La península de Baja California, que hoy comparte placas tectónicas con México continental, está en continuo movimiento hacia el noroeste. Científicos estiman que cada año avanza entre 4 y 5 cm, acelerando un proceso geológico que algún día la podría aislar totalmente del resto del país.

Este fenómeno, impulsado por el sistema de fallas del Golfo de California —conectado al sistema de San Andrés— ha ido fracturando lentamente el margen continental y transformando el espacio físico de la península desde hace millones de años.
El pulso lento de la tectónica
El movimiento no es perceptible en una vida humana: en 500 años, Baja se ha desplazado alrededor de 24 metros hacia el mar. Este desplazamiento no solo modifica fronteras, sino que activa la sismicidad en la región y moldea su evolución geológica.

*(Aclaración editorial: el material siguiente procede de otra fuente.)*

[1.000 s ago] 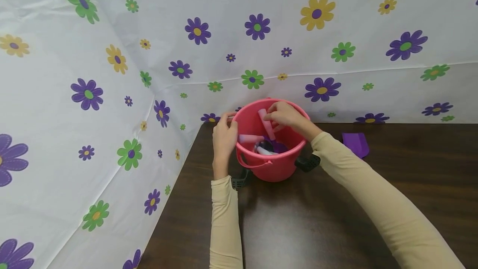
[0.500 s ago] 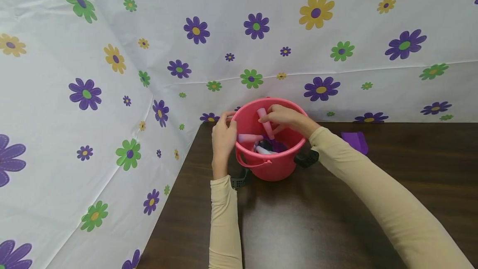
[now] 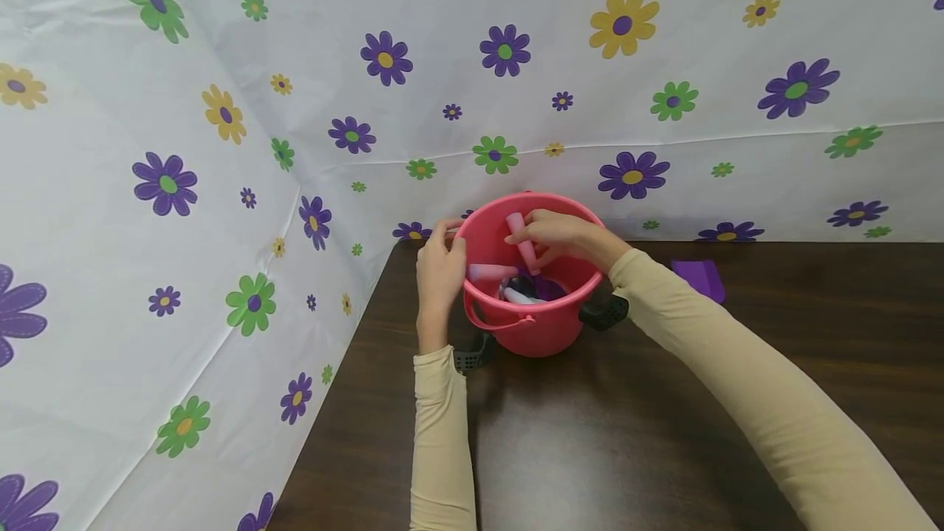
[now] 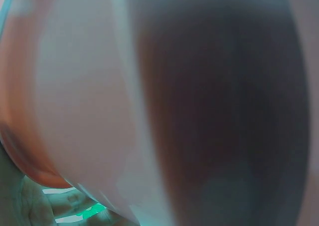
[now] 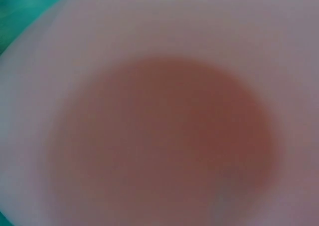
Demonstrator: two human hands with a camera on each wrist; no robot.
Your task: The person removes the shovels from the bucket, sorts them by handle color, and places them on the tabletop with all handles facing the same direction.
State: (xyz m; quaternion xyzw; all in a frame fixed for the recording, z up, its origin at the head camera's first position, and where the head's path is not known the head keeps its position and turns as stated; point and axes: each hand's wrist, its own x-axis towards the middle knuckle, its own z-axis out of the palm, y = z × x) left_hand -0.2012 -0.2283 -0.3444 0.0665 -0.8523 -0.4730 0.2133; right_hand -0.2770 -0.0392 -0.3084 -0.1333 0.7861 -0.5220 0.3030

¿Isla algún día? Sí, pero no pronto
Aunque algunos territorios como Las Islas Marías fueron parte de la península hace millones de años, su formación es paralela al proceso actual. La separación completa de Baja como isla ocurriría en un futuro lejano, si llega a suceder, en una escala de millones de años.
La península se mueve, lenta y silenciosamente, desafiando nuestro sentido de la geografía. El norte se forma y transforma… y nosotros somos solo testigos de su larga metamorfosis.